_WORK TO COMPLETE:_ Locate the word "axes" in the material, then show every line that holds it.

◆ ◆ ◆ ◆ ◆

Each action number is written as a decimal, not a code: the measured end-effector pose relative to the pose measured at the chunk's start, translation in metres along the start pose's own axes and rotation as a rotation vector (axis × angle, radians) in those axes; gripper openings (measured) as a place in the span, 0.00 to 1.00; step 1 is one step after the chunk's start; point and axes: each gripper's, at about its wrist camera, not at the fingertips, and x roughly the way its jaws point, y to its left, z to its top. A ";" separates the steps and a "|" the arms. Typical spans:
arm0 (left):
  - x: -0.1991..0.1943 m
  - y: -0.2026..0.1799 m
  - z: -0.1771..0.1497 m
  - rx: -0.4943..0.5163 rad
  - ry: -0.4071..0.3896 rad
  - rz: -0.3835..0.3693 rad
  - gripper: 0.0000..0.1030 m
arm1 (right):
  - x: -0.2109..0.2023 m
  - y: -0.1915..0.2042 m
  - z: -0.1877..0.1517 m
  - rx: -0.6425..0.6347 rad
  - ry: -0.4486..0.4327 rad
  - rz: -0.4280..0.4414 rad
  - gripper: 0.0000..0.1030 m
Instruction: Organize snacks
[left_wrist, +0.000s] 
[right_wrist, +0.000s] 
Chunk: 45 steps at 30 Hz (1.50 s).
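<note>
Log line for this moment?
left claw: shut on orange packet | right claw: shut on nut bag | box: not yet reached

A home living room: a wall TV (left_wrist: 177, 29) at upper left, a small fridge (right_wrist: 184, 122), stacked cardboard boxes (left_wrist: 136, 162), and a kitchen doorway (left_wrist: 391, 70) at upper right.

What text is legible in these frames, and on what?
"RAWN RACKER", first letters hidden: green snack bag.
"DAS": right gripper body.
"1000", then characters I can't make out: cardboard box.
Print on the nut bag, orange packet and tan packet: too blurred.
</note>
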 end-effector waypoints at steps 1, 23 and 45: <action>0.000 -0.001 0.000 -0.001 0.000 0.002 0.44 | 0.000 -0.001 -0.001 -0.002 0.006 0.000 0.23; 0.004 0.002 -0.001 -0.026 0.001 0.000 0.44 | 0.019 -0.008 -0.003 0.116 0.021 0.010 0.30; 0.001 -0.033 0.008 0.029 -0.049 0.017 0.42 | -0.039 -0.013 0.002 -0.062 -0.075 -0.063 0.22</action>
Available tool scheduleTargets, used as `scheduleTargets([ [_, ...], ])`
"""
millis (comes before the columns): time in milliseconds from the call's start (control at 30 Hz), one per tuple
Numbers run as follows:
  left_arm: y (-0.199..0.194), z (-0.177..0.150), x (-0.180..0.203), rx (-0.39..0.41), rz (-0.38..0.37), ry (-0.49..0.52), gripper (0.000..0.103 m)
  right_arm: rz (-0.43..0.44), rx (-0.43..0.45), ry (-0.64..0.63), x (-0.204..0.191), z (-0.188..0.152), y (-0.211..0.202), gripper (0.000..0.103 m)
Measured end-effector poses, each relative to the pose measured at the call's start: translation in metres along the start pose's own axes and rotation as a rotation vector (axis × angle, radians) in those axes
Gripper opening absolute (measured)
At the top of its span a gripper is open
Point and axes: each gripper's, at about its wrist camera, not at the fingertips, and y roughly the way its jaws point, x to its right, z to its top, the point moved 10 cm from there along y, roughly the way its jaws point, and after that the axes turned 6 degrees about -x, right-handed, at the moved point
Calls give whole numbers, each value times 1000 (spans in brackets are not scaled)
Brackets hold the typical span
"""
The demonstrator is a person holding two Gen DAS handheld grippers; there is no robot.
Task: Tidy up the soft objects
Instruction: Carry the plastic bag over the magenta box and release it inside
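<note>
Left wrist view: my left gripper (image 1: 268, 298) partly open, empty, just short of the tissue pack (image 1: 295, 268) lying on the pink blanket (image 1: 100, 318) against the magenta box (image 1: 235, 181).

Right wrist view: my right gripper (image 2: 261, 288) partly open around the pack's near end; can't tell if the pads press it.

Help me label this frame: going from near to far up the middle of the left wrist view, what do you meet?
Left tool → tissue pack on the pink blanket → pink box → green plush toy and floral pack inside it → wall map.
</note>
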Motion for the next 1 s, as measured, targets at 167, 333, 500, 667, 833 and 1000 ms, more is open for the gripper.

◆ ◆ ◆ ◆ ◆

_ANSWER AREA:_
Each action number is written as a decimal, not a code: the measured end-effector pose relative to the pose measured at the chunk's start, translation in metres along the start pose's own axes and rotation as a rotation vector (axis × angle, radians) in those axes; gripper openings (measured) as a place in the span, 0.00 to 1.00; step 1 is one step after the chunk's start; point and axes: each gripper's, at about its wrist camera, not at the fingertips, and x roughly the way its jaws point, y to its left, z to its top. A ";" separates the steps and a "|" the arms. Typical spans:
Measured end-effector poses, each relative to the pose measured at the call's start: translation in metres along the start pose's own axes and rotation as a rotation vector (axis × angle, radians) in those axes
Point and axes: each gripper's, at about its wrist camera, not at the fingertips, and y roughly the way its jaws point, x to its right, z to its top, the point moved 10 cm from there along y, roughly the way its jaws point, and after that the axes turned 6 degrees about -x, right-handed, at the moved point

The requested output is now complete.